А вот что писал в начале Крымской войны Тютчев (его воззрения были менее близки славянофилам, чем Николаю Первому, в 1848 году восклицавшему: «Народы Европы, берегитесь, с нами Бог!»): «То, что сейчас начинается, не является ни обычной войной, ни политикой; это мучительные роды нового мира. Это решающая битва Запада с Россией… Победа России будет означать мир и всеобщее возрождение. Тьма, охватившая человечество, рассеется навсегда. Все боли и все страдания будут преданы забвению. Новая благая весть и свет лучшего будущего откроются человечеству»{872}. (Тютчеву приписывалось ожидание того, что за предполагаемой победой России в Крымской войне и возникновением в результате этой победы новой «Восточной империи» последует установление царства Божия на земле…{873})
Подобным образом в церковном духе выражалось отношение к Европе в апогее николаевского самодержавия. А еще в начале «холодной войны» в таком отношении усматривали «исключительную силу веры в собственное национально-религиозное предназначение и воинствующую враждебность ее носителей по отношению к Западу, его духу и его пониманию христианства»:
«Мы видим, что сегодня [в начале „холодной войны“ — М. С.], когда почти сто лет прошло после тех драматических событий [крымской войны — М. С.], современная история — и в Западной Европе, и в Северо-американских Соединенных Штатах, и на Востоке — осмысливается в таких понятиях и преподносится с помощью таких языковых средств, которые кажутся взятыми из арсенала славянофильства, из арсенала Тютчева — или же из арсенала их западных оппонентов… Тогдашнее великое духовное и политическое напряжение не прошло бесследно, как мыльный пузырь или продукт чьих-то интеллектуальных упражнений, и об этом свидетельствует хотя бы тот факт, что с того момента, когда конфликт, а точнее — война, между Россией и Европой, или между восточным и западным „мирами“, стала постоянным элементом политического мышления, характерного для некоторых идеологических течений на Востоке, это напряжение уже не исчезает из политической публицистики и… оказывается на повестке дня при каждом новом обострении отношений между Россией и западными державами…»{874}.
Однако тот мессианский пафос русских мыслителей был направлен именно против рационализма, Просвещения и революции. Так, например, Тютчев, чьи взгляды вызвали одобрение самого Николая Первого, видел сущность российско-западного антагонизма в противоположности русского христианства, с одной стороны, и европейской безбожной революционности, с другой: «существование одной из них равносильно смерти другой!
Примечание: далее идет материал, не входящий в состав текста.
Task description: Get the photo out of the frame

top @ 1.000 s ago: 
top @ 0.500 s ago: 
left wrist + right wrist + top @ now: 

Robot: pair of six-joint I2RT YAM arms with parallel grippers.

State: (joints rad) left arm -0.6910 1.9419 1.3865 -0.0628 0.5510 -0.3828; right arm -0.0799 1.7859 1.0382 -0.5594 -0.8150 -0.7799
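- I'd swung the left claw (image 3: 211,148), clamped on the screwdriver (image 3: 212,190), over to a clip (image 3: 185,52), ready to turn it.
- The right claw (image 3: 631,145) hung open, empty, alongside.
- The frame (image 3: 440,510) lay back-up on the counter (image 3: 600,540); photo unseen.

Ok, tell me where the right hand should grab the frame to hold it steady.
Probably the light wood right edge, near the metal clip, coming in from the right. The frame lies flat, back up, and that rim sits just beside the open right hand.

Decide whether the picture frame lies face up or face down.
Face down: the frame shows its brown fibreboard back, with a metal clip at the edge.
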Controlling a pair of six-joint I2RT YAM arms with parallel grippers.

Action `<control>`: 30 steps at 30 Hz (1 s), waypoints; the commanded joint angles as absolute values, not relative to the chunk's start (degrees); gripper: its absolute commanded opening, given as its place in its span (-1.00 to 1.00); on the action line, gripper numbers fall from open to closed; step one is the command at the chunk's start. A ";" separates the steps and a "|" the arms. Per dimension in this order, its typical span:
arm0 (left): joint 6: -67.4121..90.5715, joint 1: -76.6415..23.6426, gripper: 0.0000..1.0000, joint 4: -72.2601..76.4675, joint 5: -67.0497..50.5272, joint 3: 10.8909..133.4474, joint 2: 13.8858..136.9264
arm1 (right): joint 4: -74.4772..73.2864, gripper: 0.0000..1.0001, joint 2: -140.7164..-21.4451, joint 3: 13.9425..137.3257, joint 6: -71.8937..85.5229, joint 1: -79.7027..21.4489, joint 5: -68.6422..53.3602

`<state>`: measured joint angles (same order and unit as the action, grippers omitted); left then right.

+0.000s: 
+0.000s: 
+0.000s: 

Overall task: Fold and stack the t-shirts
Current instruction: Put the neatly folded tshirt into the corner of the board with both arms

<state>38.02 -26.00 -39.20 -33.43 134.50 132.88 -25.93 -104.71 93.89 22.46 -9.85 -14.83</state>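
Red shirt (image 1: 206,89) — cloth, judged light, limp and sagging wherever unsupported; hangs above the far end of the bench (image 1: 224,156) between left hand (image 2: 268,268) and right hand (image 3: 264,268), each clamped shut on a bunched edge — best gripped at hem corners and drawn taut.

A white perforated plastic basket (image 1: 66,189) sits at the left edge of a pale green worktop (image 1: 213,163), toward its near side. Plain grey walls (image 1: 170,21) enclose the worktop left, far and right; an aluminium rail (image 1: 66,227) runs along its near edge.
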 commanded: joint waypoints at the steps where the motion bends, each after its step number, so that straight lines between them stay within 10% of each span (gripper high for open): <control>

От исхода борьбы… между ними, величайшей… какой когда-либо мир был свидетелем, зависит будущность человечества»{875}. В то же время Тютчев и на Западе видел два мира: «красный Запад» и Запад, предназначенный быть плененным красным Западом. Россия боролась против «красного Запада»; однако в настоящий момент, когда российское государство оказалось на краю пропасти, именно он должен стать спасителем России от «другого» Запада{876}.